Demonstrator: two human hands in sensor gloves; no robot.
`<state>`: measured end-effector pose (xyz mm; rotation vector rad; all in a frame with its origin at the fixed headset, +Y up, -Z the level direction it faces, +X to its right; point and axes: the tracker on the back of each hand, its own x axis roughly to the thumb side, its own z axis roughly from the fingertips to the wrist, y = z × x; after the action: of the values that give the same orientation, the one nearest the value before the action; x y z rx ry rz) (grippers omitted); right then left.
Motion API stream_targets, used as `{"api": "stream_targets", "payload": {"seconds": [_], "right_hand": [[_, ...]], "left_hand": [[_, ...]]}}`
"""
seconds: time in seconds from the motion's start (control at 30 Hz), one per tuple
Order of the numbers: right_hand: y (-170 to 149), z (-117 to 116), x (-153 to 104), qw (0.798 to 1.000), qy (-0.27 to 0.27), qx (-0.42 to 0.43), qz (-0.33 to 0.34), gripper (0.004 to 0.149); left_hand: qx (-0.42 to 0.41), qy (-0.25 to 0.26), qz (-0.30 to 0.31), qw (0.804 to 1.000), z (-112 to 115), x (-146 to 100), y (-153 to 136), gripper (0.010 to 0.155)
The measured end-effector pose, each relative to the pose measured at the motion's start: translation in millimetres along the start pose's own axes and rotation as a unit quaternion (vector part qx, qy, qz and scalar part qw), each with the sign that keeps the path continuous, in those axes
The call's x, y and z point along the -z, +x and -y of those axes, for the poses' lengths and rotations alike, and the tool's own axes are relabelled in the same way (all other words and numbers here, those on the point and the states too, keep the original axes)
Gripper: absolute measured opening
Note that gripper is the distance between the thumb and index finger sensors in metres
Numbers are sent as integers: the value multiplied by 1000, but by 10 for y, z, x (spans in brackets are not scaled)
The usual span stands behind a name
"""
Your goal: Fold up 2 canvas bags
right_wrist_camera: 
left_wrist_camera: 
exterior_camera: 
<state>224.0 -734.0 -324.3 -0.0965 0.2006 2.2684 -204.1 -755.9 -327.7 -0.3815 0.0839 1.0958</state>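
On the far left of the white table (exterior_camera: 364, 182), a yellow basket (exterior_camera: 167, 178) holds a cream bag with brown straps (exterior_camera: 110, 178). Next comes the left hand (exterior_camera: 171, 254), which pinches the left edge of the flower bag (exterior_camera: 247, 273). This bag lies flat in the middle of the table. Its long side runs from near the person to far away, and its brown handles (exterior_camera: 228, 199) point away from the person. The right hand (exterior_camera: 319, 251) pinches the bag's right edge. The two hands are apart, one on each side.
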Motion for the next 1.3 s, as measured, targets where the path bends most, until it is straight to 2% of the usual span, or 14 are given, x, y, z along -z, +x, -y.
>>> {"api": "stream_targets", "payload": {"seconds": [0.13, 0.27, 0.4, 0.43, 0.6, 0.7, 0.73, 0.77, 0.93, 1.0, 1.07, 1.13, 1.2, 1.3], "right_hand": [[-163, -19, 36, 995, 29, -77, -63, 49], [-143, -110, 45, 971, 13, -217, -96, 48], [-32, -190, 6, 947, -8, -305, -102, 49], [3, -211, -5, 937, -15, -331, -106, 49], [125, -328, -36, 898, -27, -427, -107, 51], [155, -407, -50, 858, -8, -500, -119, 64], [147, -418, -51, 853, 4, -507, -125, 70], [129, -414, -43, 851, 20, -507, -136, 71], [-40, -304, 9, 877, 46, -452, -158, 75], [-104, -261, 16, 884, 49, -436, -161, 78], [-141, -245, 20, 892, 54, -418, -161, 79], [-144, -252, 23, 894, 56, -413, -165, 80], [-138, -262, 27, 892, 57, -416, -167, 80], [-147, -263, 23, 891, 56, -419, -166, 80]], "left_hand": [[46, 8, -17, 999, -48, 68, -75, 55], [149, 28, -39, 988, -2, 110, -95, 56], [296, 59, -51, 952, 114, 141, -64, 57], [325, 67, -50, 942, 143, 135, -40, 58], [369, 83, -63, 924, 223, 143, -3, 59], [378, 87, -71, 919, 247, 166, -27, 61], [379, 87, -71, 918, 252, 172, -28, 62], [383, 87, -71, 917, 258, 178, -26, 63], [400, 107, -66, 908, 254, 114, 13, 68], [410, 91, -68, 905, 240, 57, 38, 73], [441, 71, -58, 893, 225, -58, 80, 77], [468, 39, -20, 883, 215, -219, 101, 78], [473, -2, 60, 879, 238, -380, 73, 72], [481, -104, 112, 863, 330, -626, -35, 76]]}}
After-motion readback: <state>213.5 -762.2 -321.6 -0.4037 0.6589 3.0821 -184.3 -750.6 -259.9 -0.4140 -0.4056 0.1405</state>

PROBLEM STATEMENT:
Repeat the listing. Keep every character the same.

SOLUTION TO THIS TASK:
Demonstrator: two human hands in sensor gloves; no robot.
`<state>`: measured end-effector pose (xyz mm; rotation vector rad; all in a frame with its origin at the fixed headset, +Y up, -Z the level direction it faces, +X to its right; point and axes: the tracker on the back of each hand, its own x axis roughly to the thumb side, its own z axis roughly from the fingertips to the wrist, y = z × x; after the action: of the values that give the same orientation, the one nearest the value before the action; x y z rx ry rz) (grippers omitted); right then left.
Motion API stream_targets, used as `{"api": "stream_targets", "payload": {"seconds": [_], "right_hand": [[_, ...]], "left_hand": [[_, ...]]}}`
"""
seconds: time in seconds from the motion's start (control at 30 Hz), one per tuple
Order of the numbers: right_hand: y (-170 to 149), z (-117 to 116), x (-153 to 104), qw (0.798 to 1.000), qy (-0.27 to 0.27), qx (-0.42 to 0.43), qz (-0.33 to 0.34), gripper (0.004 to 0.149); left_hand: qx (-0.42 to 0.41), qy (-0.25 to 0.26), qz (-0.30 to 0.31), qw (0.804 to 1.000), z (-112 to 115), x (-146 to 100), y (-153 to 136), gripper (0.010 to 0.155)
The measured end-effector pose, each relative to the pose measured at the motion's start: translation in millimetres along the start pose's own axes and rotation as a unit quaternion (vector part qx, qy, qz and scalar part qw), each with the sign that keeps the path continuous, in those axes
The call's x, y and z point along the -z, +x and -y of those axes, for the poses' lengths and rotations alike, and the tool's own axes are relabelled in the same way (all other words and numbers here, those on the point and the states too, keep the original axes)
Gripper: absolute measured opening
Note that gripper is the distance between the thumb and index finger sensors in metres
Numbers are sent as integers: the value multiplied by 1000, but by 10 for y, z, x (spans in brackets are not scaled)
The usual span stands behind a name
"""
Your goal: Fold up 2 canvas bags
right_wrist_camera: 
left_wrist_camera: 
exterior_camera: 
<state>224.0 -734.0 -324.3 -0.0965 0.2006 2.2684 -204.1 -755.9 -327.7 -0.3815 0.0839 1.0958</state>
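On the far left of the white table (exterior_camera: 364, 182), a yellow basket (exterior_camera: 167, 178) holds a cream bag with brown straps (exterior_camera: 110, 178). Next comes the left hand (exterior_camera: 171, 254), which pinches the left edge of the flower bag (exterior_camera: 247, 273). This bag lies flat in the middle of the table. Its long side runs from near the person to far away, and its brown handles (exterior_camera: 228, 199) point away from the person. The right hand (exterior_camera: 319, 251) pinches the bag's right edge. The two hands are apart, one on each side.
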Motion for the next 1.3 s, as measured, targets where the path bends most, until it is straight to 2% of the usual span, or 14 are given, x, y, z along -z, +x, -y.
>>> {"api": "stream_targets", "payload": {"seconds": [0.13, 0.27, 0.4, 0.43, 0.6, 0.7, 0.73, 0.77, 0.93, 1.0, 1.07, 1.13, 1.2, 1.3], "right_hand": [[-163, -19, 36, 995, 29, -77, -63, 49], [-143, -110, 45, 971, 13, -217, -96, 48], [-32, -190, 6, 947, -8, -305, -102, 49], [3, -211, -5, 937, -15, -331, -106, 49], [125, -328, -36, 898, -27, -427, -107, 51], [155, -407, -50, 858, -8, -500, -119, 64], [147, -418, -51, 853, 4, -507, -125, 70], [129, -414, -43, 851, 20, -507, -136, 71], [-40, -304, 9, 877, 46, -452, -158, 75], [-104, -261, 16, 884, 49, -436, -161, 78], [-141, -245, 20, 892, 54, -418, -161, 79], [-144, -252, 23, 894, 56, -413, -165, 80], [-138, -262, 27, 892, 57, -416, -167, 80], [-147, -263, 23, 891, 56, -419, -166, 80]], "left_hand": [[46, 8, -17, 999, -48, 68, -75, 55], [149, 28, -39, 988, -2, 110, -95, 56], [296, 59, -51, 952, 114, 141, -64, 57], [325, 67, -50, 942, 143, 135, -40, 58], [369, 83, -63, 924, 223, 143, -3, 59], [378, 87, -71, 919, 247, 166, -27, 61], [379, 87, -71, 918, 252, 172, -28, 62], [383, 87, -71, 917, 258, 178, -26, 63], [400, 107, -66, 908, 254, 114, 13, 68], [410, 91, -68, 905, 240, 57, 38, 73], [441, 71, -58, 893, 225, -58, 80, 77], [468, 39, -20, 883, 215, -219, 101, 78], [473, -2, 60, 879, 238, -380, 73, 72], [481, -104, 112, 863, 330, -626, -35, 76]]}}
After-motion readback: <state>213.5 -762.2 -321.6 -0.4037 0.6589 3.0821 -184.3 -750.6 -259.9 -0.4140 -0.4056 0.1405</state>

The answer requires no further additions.